Bagikan melalui


Data Flow Task

The Data Flow task encapsulates the data flow engine that moves data between sources and destinations, and lets the user transform, clean, and modify data as it is moved. Addition of a Data Flow task to a package control flow makes it possible for the package to extract, transform, and load data.

A data flow consists of at least one data flow component, but it is typically a set of connected data flow components: sources that extract data; transformations that modify, route, or summarize data; and destinations that load data. Components are connected in the data flow by paths. Each path specifies the two components that are the start and the end of the path. For more information, see Data Flow Elements.

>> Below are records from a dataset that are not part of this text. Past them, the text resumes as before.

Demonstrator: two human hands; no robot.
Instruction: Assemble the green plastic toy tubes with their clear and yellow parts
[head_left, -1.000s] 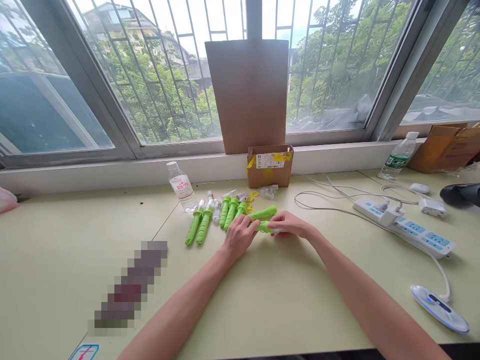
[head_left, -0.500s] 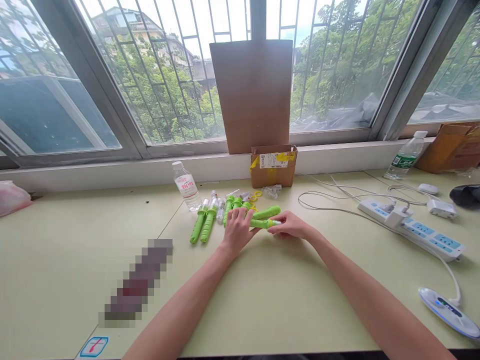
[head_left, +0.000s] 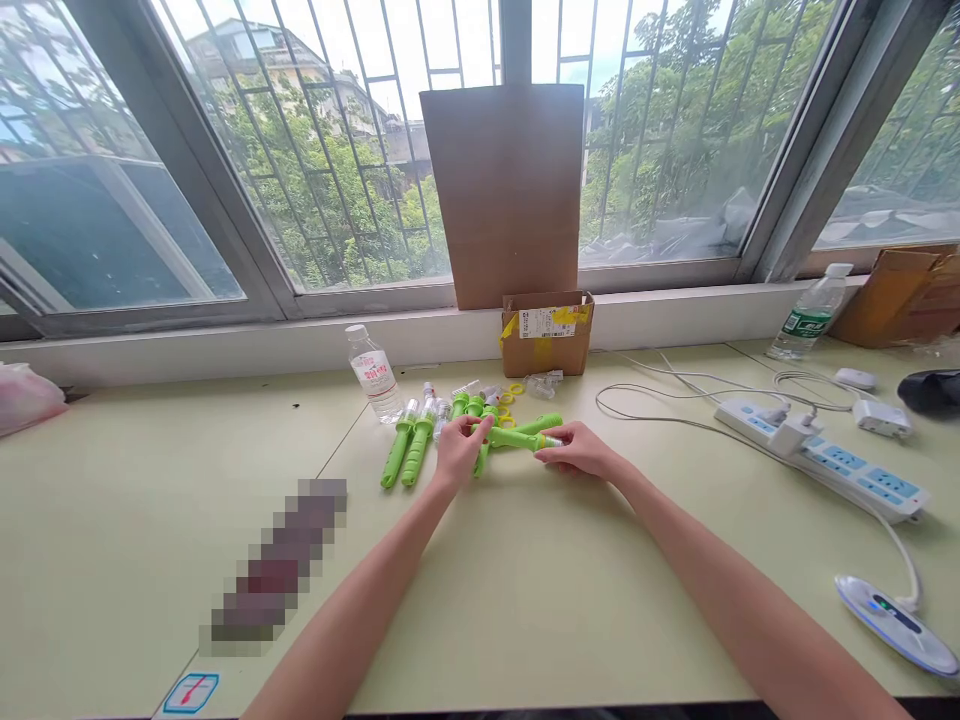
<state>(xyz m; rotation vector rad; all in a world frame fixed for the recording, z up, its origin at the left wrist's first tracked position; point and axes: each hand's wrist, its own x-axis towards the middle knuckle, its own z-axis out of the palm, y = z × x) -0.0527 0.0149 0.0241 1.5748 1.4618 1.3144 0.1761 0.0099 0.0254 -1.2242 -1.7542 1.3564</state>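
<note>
Tabletop [head_left: 570,600]: pale green, seam left of the pile. Water bottle [head_left: 377,380] upright beyond the loose sticks [head_left: 417,452]; a wide sweep of my left hand [head_left: 457,452] could, I reckon, tip it. Left fingers pinched on one end of a green stick [head_left: 514,438], right hand [head_left: 579,452] with fingers clamped about its clear end. The stick spans the gap between my hands, in front of the crowded pile; whether it touches the stick [head_left: 546,423] just behind, I cannot tell. Main risk: plastic looks slick, so an uneven twist could slip one grip and skew the clear end. A knock then might roll neighbours and scatter the yellow rings [head_left: 506,411], smallest and loosest.
</note>
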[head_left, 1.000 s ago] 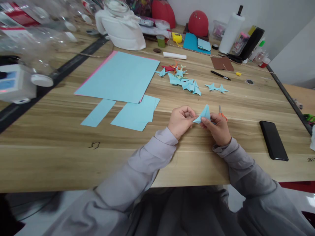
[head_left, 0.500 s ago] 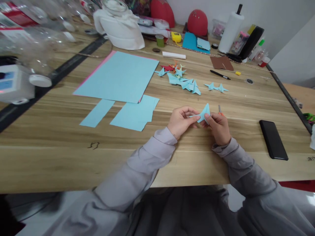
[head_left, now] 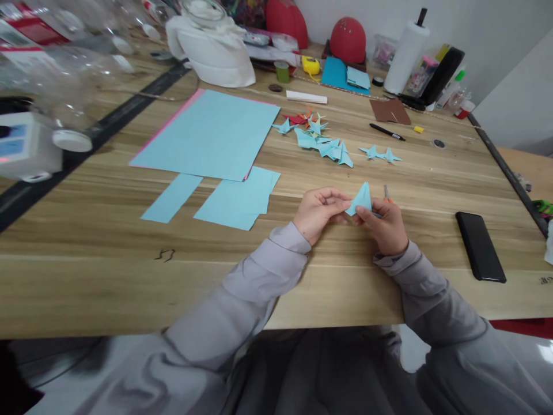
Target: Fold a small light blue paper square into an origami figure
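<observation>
Between my hands is a small folded piece of light-blue paper [head_left: 362,197], one point turned up, held above the wooden table. My left hand [head_left: 322,210] pinches its left corner between thumb and fingers. On its lower right side, my right hand [head_left: 384,223] grips it with the thumb across the front; the fingers behind are partly hidden. Just past my right hand lies a pair of scissors [head_left: 387,193], mostly covered. Farther back sit two small folded blue paper pieces [head_left: 380,154] and a pile of blue, red and orange folded paper [head_left: 324,141].
Large blue and pink sheets [head_left: 207,135] lie to the left, with cut blue pieces [head_left: 237,202] in front. A black phone [head_left: 480,246] rests at right, a pen [head_left: 387,132] farther back. Plastic bottles [head_left: 71,104] crowd the far left; a paper roll [head_left: 406,57] stands behind.
The folded blue paper has turned in my fingers: the tip that stuck out to the left no longer shows there, and a wider face is toward me. My right thumb has shifted lower and left.
</observation>
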A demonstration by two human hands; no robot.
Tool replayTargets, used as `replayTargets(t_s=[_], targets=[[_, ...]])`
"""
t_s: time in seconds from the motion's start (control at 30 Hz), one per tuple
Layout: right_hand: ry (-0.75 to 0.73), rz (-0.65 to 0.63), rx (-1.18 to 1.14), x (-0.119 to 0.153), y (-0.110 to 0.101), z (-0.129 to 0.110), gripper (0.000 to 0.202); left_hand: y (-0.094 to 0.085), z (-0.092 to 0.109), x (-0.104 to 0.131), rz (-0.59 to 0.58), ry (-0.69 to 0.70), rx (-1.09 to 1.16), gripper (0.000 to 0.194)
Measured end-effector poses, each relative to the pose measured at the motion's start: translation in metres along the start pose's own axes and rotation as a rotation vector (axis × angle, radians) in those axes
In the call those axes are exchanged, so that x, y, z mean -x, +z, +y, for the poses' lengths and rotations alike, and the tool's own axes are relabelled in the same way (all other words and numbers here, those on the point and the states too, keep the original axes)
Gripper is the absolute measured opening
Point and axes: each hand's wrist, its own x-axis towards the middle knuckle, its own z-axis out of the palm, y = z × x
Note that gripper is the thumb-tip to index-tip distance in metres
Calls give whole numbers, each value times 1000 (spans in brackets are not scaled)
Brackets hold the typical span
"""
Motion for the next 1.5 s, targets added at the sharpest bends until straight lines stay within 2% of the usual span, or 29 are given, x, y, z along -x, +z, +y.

At run time, the Data Flow task builds an execution plan from the data flow, and the data flow engine executes the plan. You can create a Data Flow task that has no data flow, but the task executes only if it includes at least one data flow.

The following diagram shows a Data Flow task with one data flow.

Data flow

A Data Flow task can include multiple data flows. If a task copies several sets of data, and if the order in which the data is copied is not significant, it can be more convenient to include multiple data flows in the Data Flow task. For example, you might create five data flows, each copying data from a flat file into a different dimension table in a data warehouse star schema.

However, the data flow engine determines order of execution when there are multiple data flows within one data flow task. Therefore, when order is important, the package should use multiple Data Flow tasks, each task containing one data flow. You can then apply precedence constraints to control the execution order of the tasks.

The following diagram shows a Data Flow task that has multiple data flows.

Data flows

A package can include multiple Data Flow tasks, and complex packages frequently do. For example, if a package requires that data flows be run in a specified sequence, or that other tasks be performed between the data flows, you must use a separate Data Flow task for each data flow.

The Data Flow task also manages error flows. At run time, row-level errors may occur when data flow components convert data, perform a lookup, or evaluate expressions. For example, a data column with a string value cannot be converted to an integer, or an expression tries to divide by zero. Both operations cause errors, and the rows that contain the errors can be processed separately using an error flow. For more information about how to use error flows in package data flow, see Handling Errors in the Data Flow.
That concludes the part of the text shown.